**WHAT YOU NEED TO DO**
Scan the records below. Copy every line in which the word "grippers" appears.

**INFORMATION SUPPLIED**
——

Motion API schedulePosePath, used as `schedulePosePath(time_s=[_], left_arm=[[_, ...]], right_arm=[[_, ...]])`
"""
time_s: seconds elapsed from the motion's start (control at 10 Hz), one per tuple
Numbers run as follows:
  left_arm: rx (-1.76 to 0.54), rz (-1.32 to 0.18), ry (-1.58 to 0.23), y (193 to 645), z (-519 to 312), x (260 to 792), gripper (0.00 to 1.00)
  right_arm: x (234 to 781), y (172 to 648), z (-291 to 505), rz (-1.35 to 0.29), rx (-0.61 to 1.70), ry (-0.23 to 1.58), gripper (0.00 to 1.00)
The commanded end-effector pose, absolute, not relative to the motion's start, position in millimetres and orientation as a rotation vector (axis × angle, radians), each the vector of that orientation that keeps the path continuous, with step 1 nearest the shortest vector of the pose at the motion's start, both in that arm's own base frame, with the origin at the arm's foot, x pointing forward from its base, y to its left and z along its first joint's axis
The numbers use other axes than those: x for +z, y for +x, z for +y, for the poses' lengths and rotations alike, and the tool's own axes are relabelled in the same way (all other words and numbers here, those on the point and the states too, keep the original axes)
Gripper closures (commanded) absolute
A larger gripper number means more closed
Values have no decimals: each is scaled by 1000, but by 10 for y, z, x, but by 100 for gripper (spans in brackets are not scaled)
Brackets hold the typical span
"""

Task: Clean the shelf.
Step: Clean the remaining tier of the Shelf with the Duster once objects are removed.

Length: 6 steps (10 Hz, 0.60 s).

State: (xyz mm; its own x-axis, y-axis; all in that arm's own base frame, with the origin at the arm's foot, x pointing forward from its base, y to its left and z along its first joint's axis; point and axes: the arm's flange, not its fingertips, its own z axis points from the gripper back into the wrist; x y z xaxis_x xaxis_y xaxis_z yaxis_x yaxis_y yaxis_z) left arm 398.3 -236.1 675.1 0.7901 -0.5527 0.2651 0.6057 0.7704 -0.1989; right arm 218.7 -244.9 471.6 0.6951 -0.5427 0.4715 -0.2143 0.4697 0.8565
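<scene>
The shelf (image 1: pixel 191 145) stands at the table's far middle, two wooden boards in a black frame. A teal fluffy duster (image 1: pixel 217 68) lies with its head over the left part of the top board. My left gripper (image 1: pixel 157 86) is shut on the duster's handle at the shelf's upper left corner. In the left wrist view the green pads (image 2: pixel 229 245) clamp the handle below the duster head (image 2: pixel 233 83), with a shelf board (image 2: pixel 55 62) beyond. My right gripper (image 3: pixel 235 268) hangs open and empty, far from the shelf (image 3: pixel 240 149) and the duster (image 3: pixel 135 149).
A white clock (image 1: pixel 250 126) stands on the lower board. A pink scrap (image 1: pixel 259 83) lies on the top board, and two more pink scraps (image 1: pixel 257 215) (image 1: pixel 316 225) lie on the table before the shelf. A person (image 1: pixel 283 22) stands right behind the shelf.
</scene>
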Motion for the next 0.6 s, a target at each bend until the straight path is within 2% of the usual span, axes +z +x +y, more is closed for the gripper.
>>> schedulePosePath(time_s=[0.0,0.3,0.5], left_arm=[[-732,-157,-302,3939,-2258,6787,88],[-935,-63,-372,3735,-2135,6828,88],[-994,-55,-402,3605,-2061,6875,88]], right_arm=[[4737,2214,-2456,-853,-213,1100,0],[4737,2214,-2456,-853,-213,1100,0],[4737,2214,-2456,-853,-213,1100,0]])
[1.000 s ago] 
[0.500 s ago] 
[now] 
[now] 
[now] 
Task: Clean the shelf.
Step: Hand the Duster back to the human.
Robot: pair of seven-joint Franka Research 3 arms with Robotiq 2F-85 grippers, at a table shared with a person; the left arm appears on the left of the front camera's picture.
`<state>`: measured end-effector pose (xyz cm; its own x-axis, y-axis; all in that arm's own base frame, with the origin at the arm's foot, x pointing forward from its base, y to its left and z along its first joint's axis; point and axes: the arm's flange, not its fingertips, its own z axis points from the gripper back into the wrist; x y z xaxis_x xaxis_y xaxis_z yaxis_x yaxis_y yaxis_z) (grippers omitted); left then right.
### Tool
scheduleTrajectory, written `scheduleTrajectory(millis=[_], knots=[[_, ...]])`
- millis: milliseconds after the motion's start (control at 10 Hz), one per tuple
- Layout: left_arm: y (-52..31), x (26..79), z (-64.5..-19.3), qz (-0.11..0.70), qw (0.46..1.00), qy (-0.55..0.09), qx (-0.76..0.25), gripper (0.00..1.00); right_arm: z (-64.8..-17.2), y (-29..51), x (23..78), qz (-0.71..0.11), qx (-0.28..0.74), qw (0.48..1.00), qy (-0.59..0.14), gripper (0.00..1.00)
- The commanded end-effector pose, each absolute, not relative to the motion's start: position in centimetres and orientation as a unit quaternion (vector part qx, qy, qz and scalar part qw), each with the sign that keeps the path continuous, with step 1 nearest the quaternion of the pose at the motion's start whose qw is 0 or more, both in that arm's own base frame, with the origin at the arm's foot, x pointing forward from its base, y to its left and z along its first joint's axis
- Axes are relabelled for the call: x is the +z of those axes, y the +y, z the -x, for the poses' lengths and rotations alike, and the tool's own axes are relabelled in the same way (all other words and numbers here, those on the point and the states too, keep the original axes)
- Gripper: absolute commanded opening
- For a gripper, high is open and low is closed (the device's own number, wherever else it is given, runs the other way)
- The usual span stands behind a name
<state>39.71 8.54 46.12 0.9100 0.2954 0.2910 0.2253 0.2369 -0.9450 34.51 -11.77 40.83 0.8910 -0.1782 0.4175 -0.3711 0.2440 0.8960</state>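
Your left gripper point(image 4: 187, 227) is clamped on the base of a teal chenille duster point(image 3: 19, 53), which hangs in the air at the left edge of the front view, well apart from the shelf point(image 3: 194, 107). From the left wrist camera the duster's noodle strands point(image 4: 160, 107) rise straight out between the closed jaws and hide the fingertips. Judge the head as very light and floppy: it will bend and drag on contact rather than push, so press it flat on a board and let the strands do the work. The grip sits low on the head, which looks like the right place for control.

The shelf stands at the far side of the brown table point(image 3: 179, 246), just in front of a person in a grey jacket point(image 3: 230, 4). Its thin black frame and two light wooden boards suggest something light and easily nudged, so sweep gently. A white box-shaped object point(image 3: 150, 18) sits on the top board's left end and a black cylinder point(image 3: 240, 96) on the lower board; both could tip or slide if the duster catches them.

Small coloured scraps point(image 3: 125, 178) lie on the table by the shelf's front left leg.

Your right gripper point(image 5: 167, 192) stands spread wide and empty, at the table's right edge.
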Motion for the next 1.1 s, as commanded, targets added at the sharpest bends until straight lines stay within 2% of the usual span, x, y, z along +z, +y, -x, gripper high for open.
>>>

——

**WORKED SOLUTION**
Robot: pair of seven-joint Franka Research 3 arms with Robotiq 2F-85 grippers, at a table shared with a person; the left arm appears on the left of the front camera's picture.
`<state>`: measured end-effector pose (xyz cm; its own x-axis, y-axis; all in that arm's own base frame, with the origin at the arm's foot, x pointing forward from its base, y to its left and z along its first joint's axis; point and axes: the arm's flange, not its fingertips, its own z axis points from the gripper back into the wrist; x y z xaxis_x xaxis_y xaxis_z yaxis_x yaxis_y yaxis_z) (grippers omitted); left then right.

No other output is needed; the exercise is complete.